• Media type: E-Article
  • Title: Iron metabolism, hepcidin, and mortality (the Ludwigshafen Risk and Cardiovascular Health Study)
  • Contributor: Grammer, Tanja B. [VerfasserIn]; Scharnagl, Hubert [VerfasserIn]; Dressel, Alexander [VerfasserIn]; Kleber, Marcus E. [VerfasserIn]; Silbernagel, Günther [VerfasserIn]; Pilz, Stefan [VerfasserIn]; Tomaschitz, Andreas [VerfasserIn]; Koenig, Wolfgang [VerfasserIn]; Mueller-Myhsok, Bertram [VerfasserIn]; März, Winfried [VerfasserIn]; Strnad, Pavel [VerfasserIn]
  • imprint: 2019
  • Published in: Clinical chemistry ; 65(2019), 7, Seite ?
  • Language: English
  • DOI: 10.1373/clinchem.2018.297242
  • ISSN: 1530-8561
  • Identifier:
  • Origination:
  • Footnote: published March 27, 2019
  • Description: Background: Anemia has been shown to be a risk factor for coronary artery disease (CAD) and mortality, whereas the role of iron metabolism remains controversial. Methods: We analyzed iron metabolism and its associations with cardiovascular death and total mortality in patients undergoing coronary angiography with a median follow-up of 9.9 years.
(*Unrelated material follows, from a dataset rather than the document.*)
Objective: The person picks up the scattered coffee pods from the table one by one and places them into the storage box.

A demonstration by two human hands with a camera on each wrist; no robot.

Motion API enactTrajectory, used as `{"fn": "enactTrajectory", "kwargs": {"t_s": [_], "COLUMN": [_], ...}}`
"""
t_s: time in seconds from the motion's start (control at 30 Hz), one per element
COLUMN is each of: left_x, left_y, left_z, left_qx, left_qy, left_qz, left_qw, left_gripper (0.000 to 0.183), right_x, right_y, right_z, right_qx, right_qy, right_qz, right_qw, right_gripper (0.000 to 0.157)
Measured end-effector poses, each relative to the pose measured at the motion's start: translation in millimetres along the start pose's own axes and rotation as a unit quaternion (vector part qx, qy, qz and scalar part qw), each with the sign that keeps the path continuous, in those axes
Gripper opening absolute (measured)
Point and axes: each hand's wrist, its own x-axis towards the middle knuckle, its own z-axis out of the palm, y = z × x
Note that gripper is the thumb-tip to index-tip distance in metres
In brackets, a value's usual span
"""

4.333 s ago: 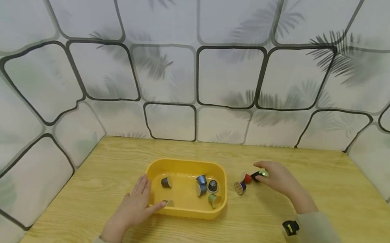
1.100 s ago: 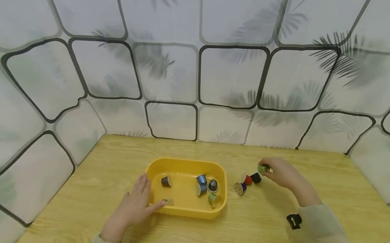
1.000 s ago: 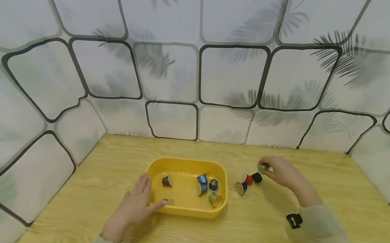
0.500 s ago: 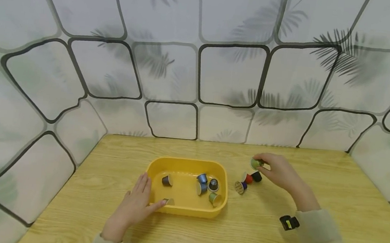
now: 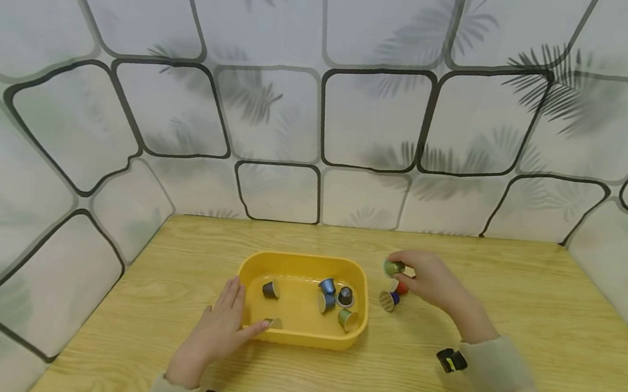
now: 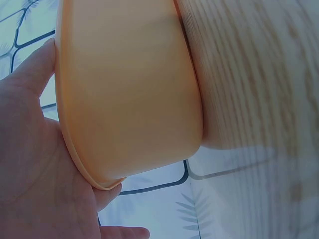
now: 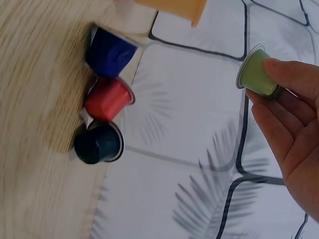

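Observation:
My right hand pinches a green coffee capsule between thumb and fingers, held above the table right of the yellow tray. Below it in the right wrist view lie a dark blue capsule, a red capsule and a dark green-black capsule in a row; the hand hides the last one in the head view. My left hand rests on the tray's left front corner, fingers extended along the left rim and thumb along the front rim. The left wrist view shows its palm against the tray's rim.
Inside the tray lie several capsules: a dark one at left, a blue one, a black one and a green one at right, and a pale one by the thumb. A patterned wall covering stands behind the wooden table.
The right hand has lifted the green capsule from beside the dark one and moved it left toward the tray, over the loose capsules. The left hand and tray have stayed put.

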Motion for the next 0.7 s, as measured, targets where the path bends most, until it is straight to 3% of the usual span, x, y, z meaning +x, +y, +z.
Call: {"fn": "enactTrajectory", "kwargs": {"t_s": [0.3,0.7], "left_x": [0.2,0.7], "left_y": [1.6,-0.9], "left_z": [-0.8,1.3], "left_qx": [-0.002,-0.004], "left_qy": [-0.003,-0.002], "left_qz": [0.003,0.001], "left_qw": [1.0,1.0], "left_gripper": [0.09,0.089], "right_x": [13,27], "right_y": [-30,-67], "right_z": [11.7,43.9], "right_qx": [-0.012,-0.003], "right_qy": [-0.06,-0.139], "right_qz": [-0.04,-0.11], "right_qw": [0.997,0.984], "right_gripper": [0.027,0.017]}}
Hemoglobin and iron status were determined in 1480 patients with stable CAD and in 682 individuals in whom significant CAD had been excluded by angiography. Results: Multivariate-adjusted hazard ratios (HRs) for total mortality in the lowest quartiles of iron, transferrin saturation, ferritin, soluble transferrin receptor (sTfR), and hemoglobin were 1.22 (95% CI, 0.96-1.60), 1.23 (95% CI, 0.97-1.56), 1.27 (95% CI, 1.02-1.58), 1.26 (95% CI, 0.97-1.65), and 0.99 (95% CI, 0.79-1.24), respectively, compared to the second or third quartile, which served as reference because of a J-shaped association. The corresponding HRs for total mortality in the highest quartiles were 1.44 (95% CI, 1.10-1.87), 1.37 (95% CI, 1.05-1.77), 1.17 (95% CI, 0.92-1.50), 1.76 (95% CI, 1.39-2.22), and 0.83 (95% CI, 0.63-1.09) compared to the second quartile. HRs for cardiovascular death were similar. For hepcidin, the adjusted HRs for total mortality and cardiovascular deaths were 0.62 (95% CI, 0.49-0.78) and 0.70 (95% CI, 0.52-0.90) in the highest quartile compared to the lowest one. Conclusions: In stable patients undergoing angiography, serum iron, transferrin saturation, sTfR, and ferritin had J-shaped associations and hemoglobin only a marginal association with cardiovascular and total mortality. Hepcidin was continuously and inversely related to mortality.